[[ Exercise data, beginning ]]

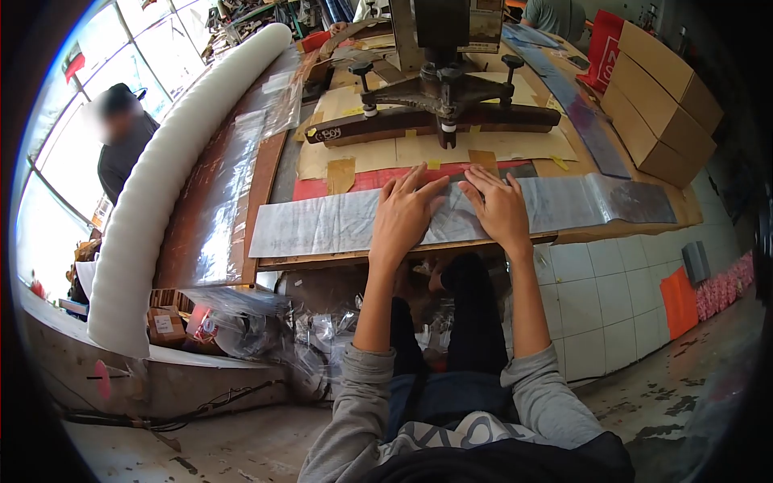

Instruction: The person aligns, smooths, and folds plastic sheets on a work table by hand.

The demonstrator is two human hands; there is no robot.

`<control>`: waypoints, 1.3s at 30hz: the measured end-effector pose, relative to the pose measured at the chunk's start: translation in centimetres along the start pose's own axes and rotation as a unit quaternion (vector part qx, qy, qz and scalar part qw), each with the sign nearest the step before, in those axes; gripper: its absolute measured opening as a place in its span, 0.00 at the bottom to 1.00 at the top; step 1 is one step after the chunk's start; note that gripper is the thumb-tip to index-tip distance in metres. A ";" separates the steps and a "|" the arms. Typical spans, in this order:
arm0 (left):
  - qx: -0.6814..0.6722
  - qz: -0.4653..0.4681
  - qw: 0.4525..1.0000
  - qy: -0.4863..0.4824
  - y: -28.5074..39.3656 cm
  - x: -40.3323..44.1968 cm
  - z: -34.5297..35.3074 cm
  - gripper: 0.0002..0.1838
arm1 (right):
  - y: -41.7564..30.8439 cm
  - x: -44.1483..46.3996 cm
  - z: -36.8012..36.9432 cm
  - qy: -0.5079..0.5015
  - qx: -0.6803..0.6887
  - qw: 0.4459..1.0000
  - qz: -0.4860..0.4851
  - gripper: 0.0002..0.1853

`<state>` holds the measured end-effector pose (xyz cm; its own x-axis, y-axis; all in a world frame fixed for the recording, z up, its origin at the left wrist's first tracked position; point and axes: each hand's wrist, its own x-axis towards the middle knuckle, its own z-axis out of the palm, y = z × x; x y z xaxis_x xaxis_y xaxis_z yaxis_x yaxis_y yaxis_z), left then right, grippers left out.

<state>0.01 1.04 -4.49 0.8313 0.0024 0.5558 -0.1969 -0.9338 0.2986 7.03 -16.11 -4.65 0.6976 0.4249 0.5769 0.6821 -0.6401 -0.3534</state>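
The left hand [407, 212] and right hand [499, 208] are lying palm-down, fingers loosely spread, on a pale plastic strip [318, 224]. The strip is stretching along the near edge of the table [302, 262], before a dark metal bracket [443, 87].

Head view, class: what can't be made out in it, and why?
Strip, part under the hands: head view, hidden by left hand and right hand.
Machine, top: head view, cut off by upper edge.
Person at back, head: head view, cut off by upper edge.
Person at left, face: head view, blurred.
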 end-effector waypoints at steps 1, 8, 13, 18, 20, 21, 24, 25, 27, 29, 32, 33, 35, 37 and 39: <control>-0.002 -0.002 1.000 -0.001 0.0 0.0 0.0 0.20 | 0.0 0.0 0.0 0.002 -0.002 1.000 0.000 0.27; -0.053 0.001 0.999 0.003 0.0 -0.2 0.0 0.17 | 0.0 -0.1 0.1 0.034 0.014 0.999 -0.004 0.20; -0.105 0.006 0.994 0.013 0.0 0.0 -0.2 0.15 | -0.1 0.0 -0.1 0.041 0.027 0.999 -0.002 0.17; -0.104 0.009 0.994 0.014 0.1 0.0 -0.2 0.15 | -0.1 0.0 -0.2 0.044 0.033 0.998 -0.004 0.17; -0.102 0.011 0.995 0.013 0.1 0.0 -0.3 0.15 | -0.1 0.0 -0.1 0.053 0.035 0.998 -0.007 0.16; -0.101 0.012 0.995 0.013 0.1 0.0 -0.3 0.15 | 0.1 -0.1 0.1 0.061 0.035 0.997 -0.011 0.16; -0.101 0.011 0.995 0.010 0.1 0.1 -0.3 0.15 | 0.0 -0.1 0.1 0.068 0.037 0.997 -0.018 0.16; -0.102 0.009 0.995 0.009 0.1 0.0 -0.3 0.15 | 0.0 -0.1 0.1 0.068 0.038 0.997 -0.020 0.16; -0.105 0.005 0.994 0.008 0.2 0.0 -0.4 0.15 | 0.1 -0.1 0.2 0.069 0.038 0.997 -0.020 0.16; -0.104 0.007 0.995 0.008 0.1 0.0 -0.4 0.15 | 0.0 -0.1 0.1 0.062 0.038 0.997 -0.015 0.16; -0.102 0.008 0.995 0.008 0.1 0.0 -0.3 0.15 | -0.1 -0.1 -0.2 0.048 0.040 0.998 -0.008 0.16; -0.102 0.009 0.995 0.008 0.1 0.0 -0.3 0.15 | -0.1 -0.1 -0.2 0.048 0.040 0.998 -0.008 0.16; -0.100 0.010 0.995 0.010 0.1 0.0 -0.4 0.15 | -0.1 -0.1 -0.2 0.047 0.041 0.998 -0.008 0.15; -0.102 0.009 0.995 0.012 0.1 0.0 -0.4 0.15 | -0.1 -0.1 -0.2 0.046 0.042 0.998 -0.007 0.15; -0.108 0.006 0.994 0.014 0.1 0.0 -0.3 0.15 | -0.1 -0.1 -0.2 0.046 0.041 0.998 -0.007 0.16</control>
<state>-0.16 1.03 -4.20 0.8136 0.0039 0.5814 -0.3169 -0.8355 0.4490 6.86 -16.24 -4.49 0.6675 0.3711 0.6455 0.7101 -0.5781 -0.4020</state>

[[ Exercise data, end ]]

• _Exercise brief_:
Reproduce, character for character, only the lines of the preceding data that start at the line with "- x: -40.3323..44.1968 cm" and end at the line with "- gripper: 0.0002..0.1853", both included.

• _Response area_:
  - x: -40.3323..44.1968 cm
  - z: -34.5297..35.3074 cm
  - gripper: 0.0002..0.1838
arm1 (right):
  - y: -41.7564..30.8439 cm
  - x: -44.1483..46.3996 cm
  - z: -36.8012..36.9432 cm
  - qy: -0.5079..0.5015
  - qx: -0.6803..0.6887
  - qw: 0.4459..1.0000
  - qz: -0.4860..0.4851
  - gripper: 0.0002..0.1853

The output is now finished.